Efficient access a non-linearly filled 1D array using (x, y) co-ords and bit manipulation

I'm making a quad tree to hold values for a large square grid. Many regions of the grid are filled with the same value so instead of holding the same value in many nodes I hold one node that tells the function looking for values anywhere in that region that the value is the one that node holds. When lots of nodes together are very different I put them in a single node that holds an array of those values to cut out the overhead of having many middle-man nodes.
For simplicity I'll use byte sized examples, but my grid is much larger. A 16x16 gird of 256 values might look like this:
[ root ] <----16x16
/ | | \
/ [1][1] [64] <-+--8x8
[ node ] <-+
/ | | \
/[16][16][16] <-+--4x4
[ node ] <-+
| | | \
[1][1][1] [4] <----2x2
These values change frequently during the course of my application so the arrays in leaf nodes have to get divided and concatenated a lot. I started out using a standard 2D array but realized that if I try to take out a quadrant of that array it'd be grabbing data from many places because I'm essentially asking for one half of one half of the 1D arrays in the 2D arrays. My solution was to nest quadrants inside larger quadrants so that dividing a 1D array into quarters would give you the values for the four nested quadrants.

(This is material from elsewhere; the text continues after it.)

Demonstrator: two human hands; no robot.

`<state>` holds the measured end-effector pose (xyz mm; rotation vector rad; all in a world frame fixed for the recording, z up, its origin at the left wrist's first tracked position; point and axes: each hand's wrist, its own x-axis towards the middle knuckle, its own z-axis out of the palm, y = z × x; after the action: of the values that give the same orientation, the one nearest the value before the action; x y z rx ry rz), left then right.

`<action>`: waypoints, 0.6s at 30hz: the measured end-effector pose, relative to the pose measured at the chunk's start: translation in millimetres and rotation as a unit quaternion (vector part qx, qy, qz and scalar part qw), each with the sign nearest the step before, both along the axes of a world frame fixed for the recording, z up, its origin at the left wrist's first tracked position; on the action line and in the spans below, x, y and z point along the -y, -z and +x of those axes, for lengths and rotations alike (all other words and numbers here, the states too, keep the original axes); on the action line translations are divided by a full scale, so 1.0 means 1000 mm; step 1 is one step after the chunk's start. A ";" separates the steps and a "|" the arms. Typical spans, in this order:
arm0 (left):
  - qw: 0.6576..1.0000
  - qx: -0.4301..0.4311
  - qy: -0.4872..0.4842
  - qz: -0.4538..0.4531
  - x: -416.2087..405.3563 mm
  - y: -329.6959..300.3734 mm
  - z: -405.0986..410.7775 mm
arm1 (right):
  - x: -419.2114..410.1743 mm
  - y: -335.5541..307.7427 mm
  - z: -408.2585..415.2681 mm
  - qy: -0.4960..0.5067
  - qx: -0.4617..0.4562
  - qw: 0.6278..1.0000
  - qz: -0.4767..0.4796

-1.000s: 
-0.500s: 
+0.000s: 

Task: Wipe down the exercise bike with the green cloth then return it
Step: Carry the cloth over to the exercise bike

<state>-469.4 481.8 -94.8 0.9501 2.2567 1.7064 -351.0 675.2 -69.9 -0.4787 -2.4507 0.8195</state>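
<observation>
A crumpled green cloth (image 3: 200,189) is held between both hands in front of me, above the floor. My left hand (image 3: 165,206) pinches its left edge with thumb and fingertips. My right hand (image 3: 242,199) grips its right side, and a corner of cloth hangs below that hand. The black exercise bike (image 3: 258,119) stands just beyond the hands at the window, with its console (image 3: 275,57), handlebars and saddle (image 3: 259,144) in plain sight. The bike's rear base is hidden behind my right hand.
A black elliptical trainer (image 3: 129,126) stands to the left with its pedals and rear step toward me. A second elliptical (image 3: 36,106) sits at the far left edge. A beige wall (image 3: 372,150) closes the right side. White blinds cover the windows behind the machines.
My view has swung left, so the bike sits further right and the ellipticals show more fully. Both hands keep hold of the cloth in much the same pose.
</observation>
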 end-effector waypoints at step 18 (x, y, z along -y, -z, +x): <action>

I've arranged them top to bottom, left to right. These grids illustrate the allocation scheme on two scales that remains consistent across all scales.
0 1 0 1 2 3
0 | 0| 1| 0 | 0 | 1 |
1 | 2| 3| 1 |_____|_____|
2 | 2 | 3 |
3 |_____|_____|
Here is what it'd look like if you printed the index of the 1D array out onto a 2D grid.
0 1 2 3 4 5 6
0 | 0| 1| 4| 5|16|17|20|
1 | 2| 3| 6| 7|18|19|
2 | 8| 9|12|13|
3 |10|11|14|15|
4 |32|33|
5 |34|35|
6 |40| etc.
So of course now that I've got a solution to cutting up the grid I've just made it annoying to retrieve anything from it. Here is how I currently get the index of the 1D array from (x, y) co-ords.

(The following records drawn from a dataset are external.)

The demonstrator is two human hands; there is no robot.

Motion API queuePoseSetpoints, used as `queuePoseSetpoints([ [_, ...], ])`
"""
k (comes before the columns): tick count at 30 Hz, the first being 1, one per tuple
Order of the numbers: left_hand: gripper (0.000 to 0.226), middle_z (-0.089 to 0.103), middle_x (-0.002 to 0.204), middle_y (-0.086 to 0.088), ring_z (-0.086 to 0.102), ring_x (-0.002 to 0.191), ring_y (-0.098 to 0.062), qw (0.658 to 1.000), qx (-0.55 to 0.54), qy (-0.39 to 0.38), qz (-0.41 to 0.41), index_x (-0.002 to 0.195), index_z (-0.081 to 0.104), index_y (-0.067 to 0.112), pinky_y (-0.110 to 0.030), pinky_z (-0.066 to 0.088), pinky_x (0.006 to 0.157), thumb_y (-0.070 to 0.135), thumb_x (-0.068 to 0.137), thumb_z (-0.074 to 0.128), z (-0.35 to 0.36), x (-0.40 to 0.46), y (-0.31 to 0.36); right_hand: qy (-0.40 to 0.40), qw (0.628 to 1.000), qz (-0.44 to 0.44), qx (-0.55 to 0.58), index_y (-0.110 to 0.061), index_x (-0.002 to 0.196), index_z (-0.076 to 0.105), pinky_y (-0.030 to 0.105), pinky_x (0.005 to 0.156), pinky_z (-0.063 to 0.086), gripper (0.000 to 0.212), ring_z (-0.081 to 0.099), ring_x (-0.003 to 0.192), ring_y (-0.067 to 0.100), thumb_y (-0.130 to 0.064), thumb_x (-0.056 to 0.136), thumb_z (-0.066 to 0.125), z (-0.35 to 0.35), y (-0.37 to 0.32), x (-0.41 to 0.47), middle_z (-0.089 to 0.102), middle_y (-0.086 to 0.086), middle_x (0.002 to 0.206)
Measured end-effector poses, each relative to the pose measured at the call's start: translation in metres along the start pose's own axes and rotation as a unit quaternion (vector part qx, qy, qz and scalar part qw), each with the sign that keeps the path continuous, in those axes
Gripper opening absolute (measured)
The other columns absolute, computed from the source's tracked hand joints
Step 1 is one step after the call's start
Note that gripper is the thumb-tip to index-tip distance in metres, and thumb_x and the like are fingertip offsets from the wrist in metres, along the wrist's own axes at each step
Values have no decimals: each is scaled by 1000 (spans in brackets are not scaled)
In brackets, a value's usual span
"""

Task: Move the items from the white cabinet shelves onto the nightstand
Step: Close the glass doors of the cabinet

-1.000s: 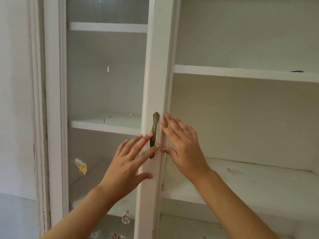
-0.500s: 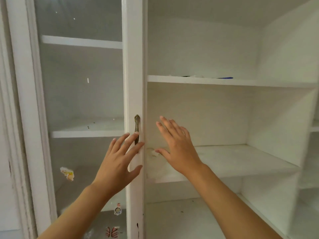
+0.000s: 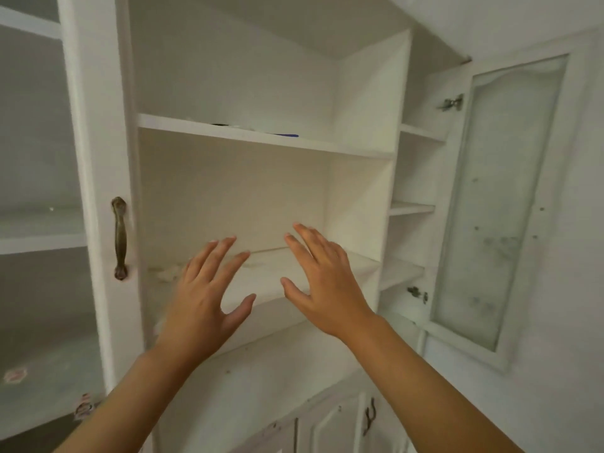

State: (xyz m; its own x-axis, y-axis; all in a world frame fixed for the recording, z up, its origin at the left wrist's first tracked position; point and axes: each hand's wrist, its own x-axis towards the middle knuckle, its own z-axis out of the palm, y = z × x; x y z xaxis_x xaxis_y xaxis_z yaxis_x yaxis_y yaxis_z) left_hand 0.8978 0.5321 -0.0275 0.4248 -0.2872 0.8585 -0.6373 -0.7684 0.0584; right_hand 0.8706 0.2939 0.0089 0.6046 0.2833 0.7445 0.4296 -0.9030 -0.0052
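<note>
The white cabinet (image 3: 362, 103) stands open in front of me. On its upper shelf (image 3: 261, 138) lie flat items, only their edges showing: a dark one (image 3: 220, 124) and a blue one (image 3: 287, 135). The middle shelf (image 3: 271, 276) holds nothing that I can see. My left hand (image 3: 206, 295) and my right hand (image 3: 323, 282) are both raised before the middle shelf, palms forward, fingers spread, holding nothing. The nightstand is out of view.
A closed glass door with a bronze handle (image 3: 119, 238) is at the left, stickers (image 3: 14, 376) low on its glass. The right glass door (image 3: 500, 197) stands swung open. Narrow side shelves (image 3: 411, 209) sit beside it. Lower cupboard doors (image 3: 340, 423) lie below.
My view has swung right and up, away from the left door. Both hands have left the door frame and handle and now hover in front of the open middle shelf.
</note>
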Motion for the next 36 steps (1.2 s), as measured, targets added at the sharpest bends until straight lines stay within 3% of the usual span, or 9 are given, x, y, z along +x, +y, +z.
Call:
queuePoseSetpoints([
  [7, 68, 34, 167, 0, 30, 155, -28, 995, -79, 23, 52, 151, 51, 21, -54, 36, 120, 55, 92, 55, 42, 55, 81, 26, 996, 59, -69, -26, 163, 28, 50, 127, 21, 66, 11, 160, 14, -47, 104, 49, -81, 65, -39, 13, -8, 174],
  [12, 68, 36, 166, 1, 30, 154, -27, 988, -126, 37, 79, 151, 51, 22, -54, 36, 120, 57, 92, 54, 85, 94, 147, 41, 990, 86, -106, -26, 163, 30, 39, 127, 11, 65, 12, 160, 16, -46, 104, 50, -129, 124, -66, 15, -6, 174],
  [19, 68, 35, 166, 3, 30, 154, -25, 980, -170, 34, 95, 151, 51, 23, -55, 38, 119, 56, 92, 55, 157, 134, 231, 51, 983, 115, -132, -29, 162, 29, 46, 129, 17, 64, 11, 160, 11, -48, 104, 46, -171, 229, -97, 14, -9, 174],
  [29, 69, 35, 166, 4, 28, 156, -22, 974, -207, 22, 88, 153, 47, 26, -56, 36, 120, 59, 92, 52, 268, 184, 339, 35, 977, 132, -161, -30, 163, 28, 46, 128, 19, 64, 11, 160, 11, -48, 105, 48, -205, 380, -147, 14, -10, 174],
  [36, 70, 35, 166, 7, 30, 155, -23, 969, -234, -3, 81, 153, 46, 30, -59, 38, 118, 64, 92, 48, 339, 210, 381, 36, 972, 159, -169, -34, 164, 24, 39, 130, 11, 65, 7, 159, 6, -50, 105, 48, -201, 461, -157, 8, -15, 174],
])
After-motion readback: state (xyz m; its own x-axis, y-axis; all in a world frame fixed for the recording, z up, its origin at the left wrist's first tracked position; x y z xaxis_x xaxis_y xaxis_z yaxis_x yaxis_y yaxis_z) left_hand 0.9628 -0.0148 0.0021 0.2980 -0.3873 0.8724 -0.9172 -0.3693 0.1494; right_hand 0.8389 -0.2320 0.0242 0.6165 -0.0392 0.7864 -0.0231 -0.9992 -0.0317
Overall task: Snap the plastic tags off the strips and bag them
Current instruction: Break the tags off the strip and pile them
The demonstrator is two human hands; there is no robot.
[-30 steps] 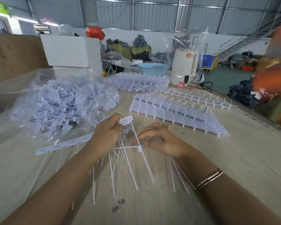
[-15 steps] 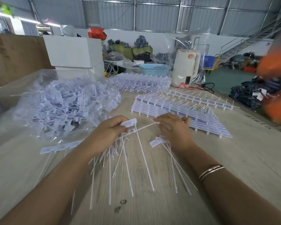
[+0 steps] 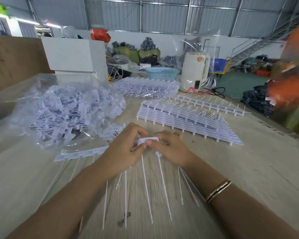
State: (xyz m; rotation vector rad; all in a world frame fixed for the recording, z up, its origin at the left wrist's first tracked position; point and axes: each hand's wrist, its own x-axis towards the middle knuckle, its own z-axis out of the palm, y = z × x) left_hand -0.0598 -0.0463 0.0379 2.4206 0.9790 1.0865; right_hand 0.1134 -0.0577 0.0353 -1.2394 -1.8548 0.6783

uint index( uint x, uint y ){
uint l = sqrt(array.length);
uint index;
uint chunk = array.length;
while ( l > 1 ){
l /= 2;
chunk /= 2;
if( y >= l ){
y -= l;
index += chunk;
}
chunk /= 2;
if( x >= l ){
x -= l;
index += chunk;
}
}
return index;
}
It works but it's painful... while thinking about it after I'd written it, it occurred to me that I was manipulating bits at a high level. So it should theoretically be possible to look at the bits of (x, y) directly to determine bits of the index for the array without doing as much work.

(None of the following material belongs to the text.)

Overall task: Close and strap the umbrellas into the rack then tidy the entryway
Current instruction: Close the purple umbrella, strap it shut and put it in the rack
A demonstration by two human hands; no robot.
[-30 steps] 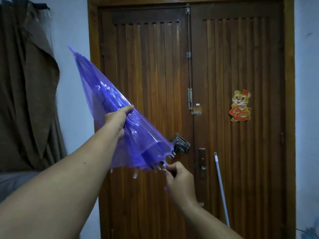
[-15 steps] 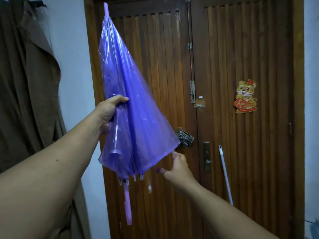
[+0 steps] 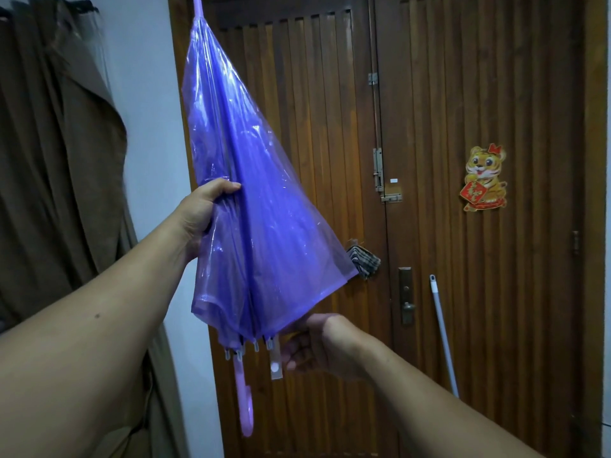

I've been trying to work out what I need to do in binary by looking at x, y, and index binary together, but I'm not having any luck deriving a method beyond "If x ends in 1, the index is odd".
N7 N6 N5 N4 N3 N2 N1 N0
x 5 |--|--|--|--|00|00|01|01|
y 1 |--|--|--|--|00|00|00|01|
Index 17 |00|00|00|00|00|01|00|01|
N7 N6 N5 N4 N3 N2 N1 N0
x 1 |--|--|--|--|00|00|00|01|
y 6 |--|--|--|--|00|00|01|10|
Index 41 |00|00|00|00|01|00|10|01|
I'm certain that the x y values can tell me which quadrant the index is in with x giving me east or west and y giving me north or south at any scale. I think I might need to make a bit mask or something, idk, I've never had to deal with bits directly outside of college, well, beyond bit-flags. So if someone can help me out with what I can do to get the index that'd be a huge help!